Selbst Schwester Hilde, in Ehren ergraut und jenseits von Gut und Böse, konnte sich der Ausstrahlung nicht entziehen, die von Dr. Norden ausging. Seine Ruhe, seine Sicherheit teilte sich ihr mit. Es faszinierte sie, seine schlanken Hände zu beobachten, die das Kind drehten und wendeten, nachdem sie es schnell gewaschen hatte.
»Ein strammer Bursche«, sagte er. »Er ist gut davongekommen. Hat es ein bißchen zu eilig gehabt.«
»Ja, manchmal sind die Mütter auch recht sorglos«, sagte Schwester Hildegard.
»Ich weiß nicht, wie es zu dieser Sturzgeburt kam«, stellte er ruhig fest. »Hoffen wir, dass ihm seine Mutter erhalten bleibt.«
Das Baby schlief längst in einem weißen Bettchen, als seine Mutter aus dem Operationssaal gefahren wurde. Joachim Fichte hatte kein Ohr dafür gehabt, dass sein Sohn gesund und kräftig genug war, um die dramatische Geburt zu überstehen. Er zitterte noch immer, obgleich ihm Schwester Hildegard Beruhigungstropfen gebracht hatte.
Dr. Norden konnte ihm sagen, dass seine Frau nicht mehr in akuter Lebensgefahr schwebte.
Joachim Fichtes Erregung löste sich in Tränen, die ihm unaufhaltsam über die Wangen rannen. Dr. Norden ließ ihm Zeit, sich zu beruhigen. Er hatte volles Verständnis für ihn.
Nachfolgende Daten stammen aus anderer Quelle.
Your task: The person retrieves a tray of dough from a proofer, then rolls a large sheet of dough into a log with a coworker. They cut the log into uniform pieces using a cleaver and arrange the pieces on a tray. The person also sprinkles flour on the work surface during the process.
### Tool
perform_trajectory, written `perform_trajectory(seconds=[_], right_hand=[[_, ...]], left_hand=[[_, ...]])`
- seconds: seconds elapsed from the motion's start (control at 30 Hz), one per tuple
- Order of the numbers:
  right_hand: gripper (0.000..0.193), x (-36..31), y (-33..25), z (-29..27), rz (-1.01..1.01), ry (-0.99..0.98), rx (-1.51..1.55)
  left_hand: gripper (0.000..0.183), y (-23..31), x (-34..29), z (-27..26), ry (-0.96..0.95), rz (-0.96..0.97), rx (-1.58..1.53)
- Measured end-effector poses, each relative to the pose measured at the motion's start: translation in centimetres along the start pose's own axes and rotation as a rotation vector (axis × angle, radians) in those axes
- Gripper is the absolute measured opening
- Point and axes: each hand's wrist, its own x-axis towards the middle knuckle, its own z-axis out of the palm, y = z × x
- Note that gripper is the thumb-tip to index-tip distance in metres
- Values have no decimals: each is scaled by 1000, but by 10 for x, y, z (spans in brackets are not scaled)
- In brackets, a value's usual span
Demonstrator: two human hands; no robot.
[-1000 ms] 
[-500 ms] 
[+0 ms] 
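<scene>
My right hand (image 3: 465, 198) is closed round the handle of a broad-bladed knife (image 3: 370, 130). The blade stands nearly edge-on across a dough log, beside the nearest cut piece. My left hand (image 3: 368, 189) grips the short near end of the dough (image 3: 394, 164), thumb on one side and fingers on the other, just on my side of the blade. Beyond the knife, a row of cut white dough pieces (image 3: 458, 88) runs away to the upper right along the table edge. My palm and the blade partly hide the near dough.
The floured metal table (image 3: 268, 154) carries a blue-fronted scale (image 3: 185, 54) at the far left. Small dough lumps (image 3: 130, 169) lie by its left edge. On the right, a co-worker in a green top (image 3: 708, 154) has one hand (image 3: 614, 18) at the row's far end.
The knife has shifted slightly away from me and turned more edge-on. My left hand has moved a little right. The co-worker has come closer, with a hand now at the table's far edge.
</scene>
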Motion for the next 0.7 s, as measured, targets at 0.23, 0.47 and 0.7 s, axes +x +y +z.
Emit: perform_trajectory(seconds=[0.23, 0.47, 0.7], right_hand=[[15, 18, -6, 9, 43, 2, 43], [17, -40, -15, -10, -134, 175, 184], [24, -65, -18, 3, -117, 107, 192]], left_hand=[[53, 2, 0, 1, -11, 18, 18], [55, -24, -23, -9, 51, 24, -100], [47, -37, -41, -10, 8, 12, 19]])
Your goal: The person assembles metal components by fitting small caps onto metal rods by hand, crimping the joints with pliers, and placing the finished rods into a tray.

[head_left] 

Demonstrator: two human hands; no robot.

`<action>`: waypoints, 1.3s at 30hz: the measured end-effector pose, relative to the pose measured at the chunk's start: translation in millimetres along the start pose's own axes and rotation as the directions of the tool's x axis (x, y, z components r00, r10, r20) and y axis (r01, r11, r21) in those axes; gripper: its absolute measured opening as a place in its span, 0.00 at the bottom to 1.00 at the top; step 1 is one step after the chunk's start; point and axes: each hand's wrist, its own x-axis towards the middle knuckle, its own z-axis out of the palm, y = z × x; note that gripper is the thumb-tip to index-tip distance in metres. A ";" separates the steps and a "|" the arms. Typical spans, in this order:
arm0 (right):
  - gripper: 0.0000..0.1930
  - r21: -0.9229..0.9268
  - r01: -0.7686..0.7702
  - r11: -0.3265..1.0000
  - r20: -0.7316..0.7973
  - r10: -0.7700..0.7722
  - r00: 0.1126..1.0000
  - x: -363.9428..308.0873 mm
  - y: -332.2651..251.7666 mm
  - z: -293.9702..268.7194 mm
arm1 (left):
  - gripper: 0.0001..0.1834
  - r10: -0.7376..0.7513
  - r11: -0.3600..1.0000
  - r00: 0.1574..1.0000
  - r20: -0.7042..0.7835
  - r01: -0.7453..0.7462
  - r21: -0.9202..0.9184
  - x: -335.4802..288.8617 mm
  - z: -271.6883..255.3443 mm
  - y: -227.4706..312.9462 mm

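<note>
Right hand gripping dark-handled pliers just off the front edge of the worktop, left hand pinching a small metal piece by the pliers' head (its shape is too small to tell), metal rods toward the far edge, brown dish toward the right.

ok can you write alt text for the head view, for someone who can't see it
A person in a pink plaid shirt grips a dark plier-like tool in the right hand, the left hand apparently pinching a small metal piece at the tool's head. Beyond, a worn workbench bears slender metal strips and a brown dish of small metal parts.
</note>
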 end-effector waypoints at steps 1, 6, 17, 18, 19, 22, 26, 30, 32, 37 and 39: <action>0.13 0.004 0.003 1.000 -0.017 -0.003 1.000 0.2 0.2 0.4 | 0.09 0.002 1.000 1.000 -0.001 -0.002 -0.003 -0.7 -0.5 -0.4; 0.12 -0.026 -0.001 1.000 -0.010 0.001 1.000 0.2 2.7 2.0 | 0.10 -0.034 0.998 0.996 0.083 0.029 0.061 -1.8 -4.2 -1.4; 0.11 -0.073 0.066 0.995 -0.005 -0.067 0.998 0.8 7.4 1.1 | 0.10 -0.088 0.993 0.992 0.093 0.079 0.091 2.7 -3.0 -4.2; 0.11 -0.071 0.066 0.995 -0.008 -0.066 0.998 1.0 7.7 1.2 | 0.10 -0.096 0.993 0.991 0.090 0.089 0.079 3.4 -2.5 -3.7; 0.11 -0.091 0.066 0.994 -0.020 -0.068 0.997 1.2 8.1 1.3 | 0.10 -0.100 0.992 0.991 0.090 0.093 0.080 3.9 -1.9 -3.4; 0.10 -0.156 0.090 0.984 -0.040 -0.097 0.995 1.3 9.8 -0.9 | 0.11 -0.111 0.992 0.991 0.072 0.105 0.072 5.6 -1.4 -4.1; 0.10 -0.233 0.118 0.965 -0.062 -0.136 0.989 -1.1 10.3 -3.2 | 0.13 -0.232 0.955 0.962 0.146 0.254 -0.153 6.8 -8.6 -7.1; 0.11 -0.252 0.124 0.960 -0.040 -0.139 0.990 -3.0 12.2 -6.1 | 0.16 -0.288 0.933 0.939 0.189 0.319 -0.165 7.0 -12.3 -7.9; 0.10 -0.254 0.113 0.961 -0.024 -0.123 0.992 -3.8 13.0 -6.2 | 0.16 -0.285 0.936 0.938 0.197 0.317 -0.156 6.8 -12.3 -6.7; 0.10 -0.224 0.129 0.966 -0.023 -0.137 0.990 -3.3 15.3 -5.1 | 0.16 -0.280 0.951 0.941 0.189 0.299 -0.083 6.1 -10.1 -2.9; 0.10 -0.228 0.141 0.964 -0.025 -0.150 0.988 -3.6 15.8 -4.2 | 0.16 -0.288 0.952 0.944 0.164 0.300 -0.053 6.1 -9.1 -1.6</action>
Er selbst war auch ein werdender Vater. Er war durchaus nicht so ruhig, wie er sich gab, wenn er an Fee und ihr Baby dachte, und heute war er wieder einmal in eine Situation geraten, die ihn zutiefst beunruhigte.
Er war Arzt mit Leib und Seele und auch dazu berufen. Er fragte sich in solchen dramatischen Augenblicken, wie solche Gefahren verhindert werden, wie man das Leben von Mutter und Kind besser schützen könnte.
Er war kein Frauenarzt, aber wie sein Vater schon, hatte auch er sich mit jedem Gebiet der Medizin beschäftigt.